Write out the data exactly from its first line onward, ending with the line in which "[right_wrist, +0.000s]" appears.

(SOURCE RECORDS)

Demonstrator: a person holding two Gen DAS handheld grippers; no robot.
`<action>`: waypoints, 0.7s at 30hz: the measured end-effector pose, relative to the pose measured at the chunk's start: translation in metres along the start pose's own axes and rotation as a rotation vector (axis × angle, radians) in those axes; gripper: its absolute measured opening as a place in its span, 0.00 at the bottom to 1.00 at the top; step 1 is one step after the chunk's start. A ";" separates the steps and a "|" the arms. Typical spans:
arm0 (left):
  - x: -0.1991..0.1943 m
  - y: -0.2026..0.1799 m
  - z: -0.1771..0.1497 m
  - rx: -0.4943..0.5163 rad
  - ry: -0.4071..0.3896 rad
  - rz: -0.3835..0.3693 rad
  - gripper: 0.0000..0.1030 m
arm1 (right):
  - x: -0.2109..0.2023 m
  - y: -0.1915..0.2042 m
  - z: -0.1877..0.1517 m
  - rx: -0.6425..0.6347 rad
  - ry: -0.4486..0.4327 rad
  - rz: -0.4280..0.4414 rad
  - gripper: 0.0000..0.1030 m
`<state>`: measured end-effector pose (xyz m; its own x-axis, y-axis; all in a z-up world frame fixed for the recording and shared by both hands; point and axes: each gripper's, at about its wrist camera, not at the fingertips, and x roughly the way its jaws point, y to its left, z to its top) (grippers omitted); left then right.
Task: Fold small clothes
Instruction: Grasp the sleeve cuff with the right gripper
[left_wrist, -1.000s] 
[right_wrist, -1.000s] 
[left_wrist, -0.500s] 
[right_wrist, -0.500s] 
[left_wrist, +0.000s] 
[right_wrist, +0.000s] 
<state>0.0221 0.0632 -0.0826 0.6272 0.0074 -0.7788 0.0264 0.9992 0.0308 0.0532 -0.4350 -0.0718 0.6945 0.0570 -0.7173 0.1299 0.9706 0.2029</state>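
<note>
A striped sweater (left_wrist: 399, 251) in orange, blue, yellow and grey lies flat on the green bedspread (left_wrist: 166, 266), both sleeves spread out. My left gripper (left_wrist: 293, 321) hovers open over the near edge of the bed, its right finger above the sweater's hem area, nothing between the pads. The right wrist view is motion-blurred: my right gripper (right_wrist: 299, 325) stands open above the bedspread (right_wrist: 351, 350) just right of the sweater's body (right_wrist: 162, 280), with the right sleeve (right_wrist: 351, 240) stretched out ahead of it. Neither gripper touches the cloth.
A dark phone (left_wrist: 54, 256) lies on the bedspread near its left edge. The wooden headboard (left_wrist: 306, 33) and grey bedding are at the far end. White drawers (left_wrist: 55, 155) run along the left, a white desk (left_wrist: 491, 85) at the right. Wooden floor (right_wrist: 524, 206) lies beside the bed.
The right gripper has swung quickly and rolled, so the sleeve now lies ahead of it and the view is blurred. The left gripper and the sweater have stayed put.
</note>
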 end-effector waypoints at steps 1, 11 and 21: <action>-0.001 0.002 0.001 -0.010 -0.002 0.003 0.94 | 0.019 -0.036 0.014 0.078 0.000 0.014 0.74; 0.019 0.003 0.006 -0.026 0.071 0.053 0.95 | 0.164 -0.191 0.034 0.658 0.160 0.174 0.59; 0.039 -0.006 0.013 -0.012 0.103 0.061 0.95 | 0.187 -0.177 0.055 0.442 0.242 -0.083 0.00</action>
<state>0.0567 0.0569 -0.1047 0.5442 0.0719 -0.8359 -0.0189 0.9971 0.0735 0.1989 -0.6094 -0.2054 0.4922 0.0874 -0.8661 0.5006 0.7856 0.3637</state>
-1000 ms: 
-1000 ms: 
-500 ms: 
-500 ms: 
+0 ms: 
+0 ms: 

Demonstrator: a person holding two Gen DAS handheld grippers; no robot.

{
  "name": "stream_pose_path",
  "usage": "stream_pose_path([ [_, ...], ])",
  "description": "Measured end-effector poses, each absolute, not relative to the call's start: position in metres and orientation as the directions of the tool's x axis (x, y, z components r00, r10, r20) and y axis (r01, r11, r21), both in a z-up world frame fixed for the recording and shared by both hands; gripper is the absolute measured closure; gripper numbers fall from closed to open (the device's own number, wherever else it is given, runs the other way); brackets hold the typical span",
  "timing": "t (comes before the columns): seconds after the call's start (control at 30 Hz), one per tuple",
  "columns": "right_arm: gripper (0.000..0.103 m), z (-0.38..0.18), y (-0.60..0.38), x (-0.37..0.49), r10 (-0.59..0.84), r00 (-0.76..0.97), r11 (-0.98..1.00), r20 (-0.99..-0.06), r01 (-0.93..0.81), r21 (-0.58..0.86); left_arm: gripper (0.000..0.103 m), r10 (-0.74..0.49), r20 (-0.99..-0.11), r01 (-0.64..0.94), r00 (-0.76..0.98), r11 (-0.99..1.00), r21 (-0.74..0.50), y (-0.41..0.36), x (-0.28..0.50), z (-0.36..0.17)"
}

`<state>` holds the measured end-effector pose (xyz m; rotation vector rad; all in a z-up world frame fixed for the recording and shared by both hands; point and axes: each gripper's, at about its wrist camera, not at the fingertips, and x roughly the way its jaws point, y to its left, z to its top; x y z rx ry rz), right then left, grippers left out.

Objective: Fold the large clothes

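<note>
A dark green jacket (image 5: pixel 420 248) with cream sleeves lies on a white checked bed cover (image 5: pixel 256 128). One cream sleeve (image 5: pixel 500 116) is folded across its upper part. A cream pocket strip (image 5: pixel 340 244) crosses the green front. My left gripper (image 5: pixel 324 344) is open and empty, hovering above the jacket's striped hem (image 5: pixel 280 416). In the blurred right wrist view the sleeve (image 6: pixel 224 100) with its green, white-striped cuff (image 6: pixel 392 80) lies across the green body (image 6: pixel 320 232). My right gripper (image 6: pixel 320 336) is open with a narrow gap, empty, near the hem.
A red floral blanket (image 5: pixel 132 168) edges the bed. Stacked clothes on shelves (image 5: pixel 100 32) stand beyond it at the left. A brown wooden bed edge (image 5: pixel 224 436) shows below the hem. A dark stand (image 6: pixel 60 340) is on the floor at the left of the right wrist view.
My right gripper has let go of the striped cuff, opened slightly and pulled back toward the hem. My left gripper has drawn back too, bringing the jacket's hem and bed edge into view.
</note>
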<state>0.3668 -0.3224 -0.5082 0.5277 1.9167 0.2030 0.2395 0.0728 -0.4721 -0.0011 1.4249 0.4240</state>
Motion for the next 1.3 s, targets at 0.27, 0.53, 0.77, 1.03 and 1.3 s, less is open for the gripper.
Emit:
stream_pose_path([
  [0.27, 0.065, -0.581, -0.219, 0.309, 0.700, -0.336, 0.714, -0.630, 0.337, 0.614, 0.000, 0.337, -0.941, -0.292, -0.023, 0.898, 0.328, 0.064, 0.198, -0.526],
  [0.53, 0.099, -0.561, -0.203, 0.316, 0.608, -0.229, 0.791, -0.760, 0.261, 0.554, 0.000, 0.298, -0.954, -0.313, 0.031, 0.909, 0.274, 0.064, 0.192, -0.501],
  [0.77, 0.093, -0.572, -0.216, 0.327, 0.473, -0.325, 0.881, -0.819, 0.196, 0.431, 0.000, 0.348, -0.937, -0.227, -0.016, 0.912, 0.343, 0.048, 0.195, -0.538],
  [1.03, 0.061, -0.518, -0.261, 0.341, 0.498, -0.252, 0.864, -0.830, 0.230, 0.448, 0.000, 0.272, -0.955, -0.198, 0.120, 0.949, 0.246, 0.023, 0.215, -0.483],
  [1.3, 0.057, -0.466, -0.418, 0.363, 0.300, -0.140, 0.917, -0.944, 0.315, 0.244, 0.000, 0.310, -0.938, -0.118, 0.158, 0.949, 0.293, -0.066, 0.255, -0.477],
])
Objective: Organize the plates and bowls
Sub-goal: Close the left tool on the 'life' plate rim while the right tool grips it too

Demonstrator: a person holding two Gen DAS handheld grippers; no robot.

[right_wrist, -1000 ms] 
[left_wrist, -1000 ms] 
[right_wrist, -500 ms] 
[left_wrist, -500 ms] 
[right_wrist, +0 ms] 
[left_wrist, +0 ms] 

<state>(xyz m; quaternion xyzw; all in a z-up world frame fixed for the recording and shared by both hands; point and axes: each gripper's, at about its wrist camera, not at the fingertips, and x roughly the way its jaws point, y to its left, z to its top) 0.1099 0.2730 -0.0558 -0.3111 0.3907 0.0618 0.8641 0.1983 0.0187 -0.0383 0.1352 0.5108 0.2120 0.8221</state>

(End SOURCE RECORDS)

■ **ANSWER BELOW**
Demonstrator: a person holding two Gen DAS handheld grippers; no robot.
`<action>`: waypoints, 0.7s at 30hz: the measured end-effector pose, relative to the pose measured at the chunk's start: translation in metres along the start pose's own axes and rotation as a rotation vector (axis × angle, radians) in those axes; gripper: its absolute measured opening as a place in its span, 0.00 at the bottom to 1.00 at the top; step 1 is one step after the chunk's start. A ";" separates the steps and a "|" the arms. Typical spans:
arm0 (left):
  - x: -0.1991..0.1943 m
  - y: -0.2026..0.1799 m
  - z: -0.1771..0.1497 m
  - rx: -0.4943..0.5163 rad
  - ry: -0.4071..0.3896 rad
  - rz: -0.3835..0.3693 rad
  - gripper: 0.0000..0.1030 m
arm1 (right):
  - x: -0.2109..0.2023 m
  - y: -0.1915..0.2042 m
  - z: -0.1877..0.1517 m
  - rx: -0.6425..0.6347 rad
  - ry: -0.4486..0.4327 rad
  - rz: -0.4280..0.4414 rad
  - gripper: 0.0000..0.1030 m
`<state>`: measured end-effector pose (xyz m; its own x-axis, y-axis; all in a z-up world frame fixed for the recording and shared by both hands; point and axes: each gripper's, at about its wrist camera, not at the fingertips, and x roughly the way its jaws point, y to its left, z to its top) (grippers omitted); left then right.
Task: Fold small clothes
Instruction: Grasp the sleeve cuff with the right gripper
[left_wrist, -1.000s] 
[right_wrist, -1.000s] 
[left_wrist, -0.500s] 
[right_wrist, -0.500s] 
[left_wrist, +0.000s] 
[right_wrist, +0.000s] 

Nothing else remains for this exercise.